De man heeft de heuvel beklommen. Hij staat nu op de top met zijn aangezicht naar het noorden, waar hij vandaan komt. Hij wil terug naar zijn geboortegrond, maar kan niet.
Hij gaat zitten en ziet het onbevlekte landschap. Ziet hoe hij gevormd werd in de streek van melk en honing. De wind brengt hem de geur van het verleden. De geur van zijn lief, die daar beneden is. De geur van zijn stad. De geur van zijn landschap. Jarenlang werkte hij, sloofde hij. Jarenlang deed hij hetzelfde. Jarenlang stond hij aan de voet van de heuvel. Jarenlang verwenste hij de heuvel omdat die het zicht naar het zuiden belemmert. Iedere dag nam hij zich voor de heuvel te beklimmen, maar altijd draaide hij zich om naar het noorden, naar het bekende.
Altijd koos hij voor zijn conservatieve leven. Het leven van werken, toewijding, netheid. Het leven van handboeien. Toch beleef de nieuwsgierigheid naar het zuiden bestaan. Het zat in zijn kop, diep in zijn kop. Vannacht droomde hij van een geboeide man. Een engel met een staalschaar knipte de boeien van de man los, maar steeds groeiden er nieuwe boeien rond de polsen van de man.
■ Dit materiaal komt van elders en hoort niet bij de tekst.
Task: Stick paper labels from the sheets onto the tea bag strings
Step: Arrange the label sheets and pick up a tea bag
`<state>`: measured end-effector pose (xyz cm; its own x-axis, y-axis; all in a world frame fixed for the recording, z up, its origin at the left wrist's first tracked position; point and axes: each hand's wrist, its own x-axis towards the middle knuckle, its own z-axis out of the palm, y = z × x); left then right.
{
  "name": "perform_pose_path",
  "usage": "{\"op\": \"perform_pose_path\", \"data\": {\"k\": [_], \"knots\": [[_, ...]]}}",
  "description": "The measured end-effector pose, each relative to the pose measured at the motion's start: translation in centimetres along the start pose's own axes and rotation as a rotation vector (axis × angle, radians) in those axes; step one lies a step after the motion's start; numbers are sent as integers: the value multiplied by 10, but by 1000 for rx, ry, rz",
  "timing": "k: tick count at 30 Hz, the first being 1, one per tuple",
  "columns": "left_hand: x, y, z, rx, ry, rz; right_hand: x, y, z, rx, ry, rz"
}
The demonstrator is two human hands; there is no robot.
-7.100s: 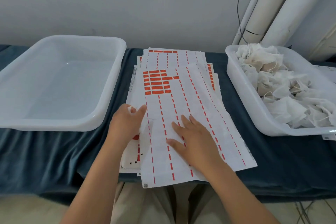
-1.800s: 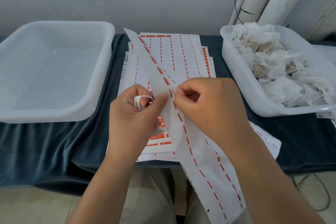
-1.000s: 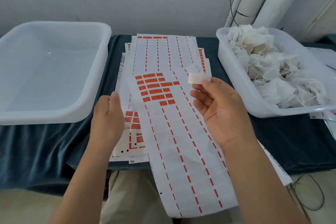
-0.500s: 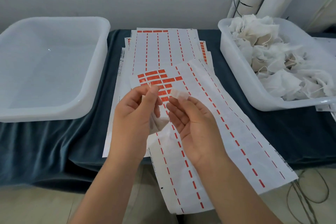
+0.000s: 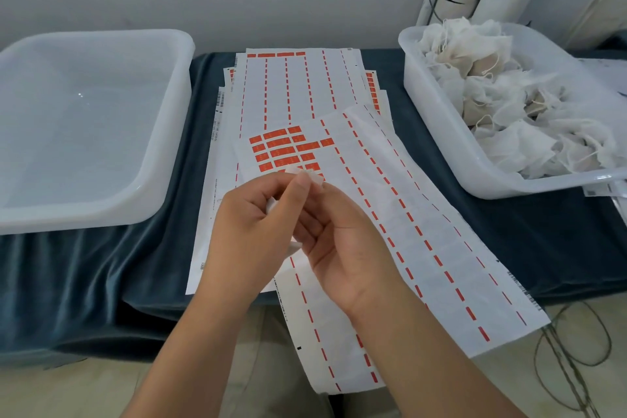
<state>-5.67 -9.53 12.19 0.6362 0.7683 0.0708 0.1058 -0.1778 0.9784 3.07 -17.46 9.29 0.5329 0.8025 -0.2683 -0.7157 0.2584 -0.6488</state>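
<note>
Both hands are held together above the bench (image 5: 101,265), palms turned toward each other. The left hand (image 5: 251,231) is curled, and a tea bag (image 5: 272,211) is gripped under its fingers, mostly hidden. A small white label (image 5: 310,175) is pinched in the bent fingertips of the right hand (image 5: 346,244), touching the left fingertips. Label sheets (image 5: 424,231) lie beneath the fingers. A filled tub (image 5: 448,132) is seen well to their right.

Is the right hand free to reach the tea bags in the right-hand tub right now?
Probably not yet: the right hand pinches a label together with the left hand. The way itself looks free, as the tub of tea bags is open-topped.
</note>
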Motion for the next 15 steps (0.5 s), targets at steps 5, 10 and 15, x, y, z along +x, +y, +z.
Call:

De heuvel keek toe en lachte, schaterlachte om de man. Badend in het zweet wordt hij wakker. Hij kleedt zich aan. Pakt een bijl, wat brood en een waterfles. Kust zijn lief vaarwel en vertrekt, voor het kraaien van de haan, naar de heuvel. Daar staat hij dan. “Ik ga je beklimmen”, zegt hij tot het brok steen.
De heuvel antwoordt niet maar lacht en dondert van plezier. Niemand uit het noorden had ooit geprobeerd over zijn rug te lopen. De man ontsteekt in woede en beukt met zijn bijl op het steen in. Het lukt niet. Het steen breekt het blad van de bijl. De heuvel lacht nog harder om de man die niet weet dat heuvels niet om te hakken zijn. De man geeft echter niet op. Hij zet zijn voet op de heuvelrug. Eerst voorzichtig lopend, dan harder, steeds harder. Hij holt naar boven. De heuvel siddert. Gelooft niet dat de man het durft. Het wordt steeds stiller. Geen gelach meer, geen gedonder. En nu staat hij boven op de top.
Eet het brood, drinkt het water. Ziet zijn verleden. Ruikt de geur van geborgenheid en liefde. “Ik wil terug heuvel”, galmt zijn stem door de dalen van oost, west, noord en zuid. De heuvel pakt hem beet.
Draait hem in zuidelijke richting. Laat hem afdalen. Laat hem de geuren, de illusie van wat eens was vergeten. Laat hem een nieuwe man zien die het zuiden zal ontdekken zoals hij het noorden nooit ontdekt heeft.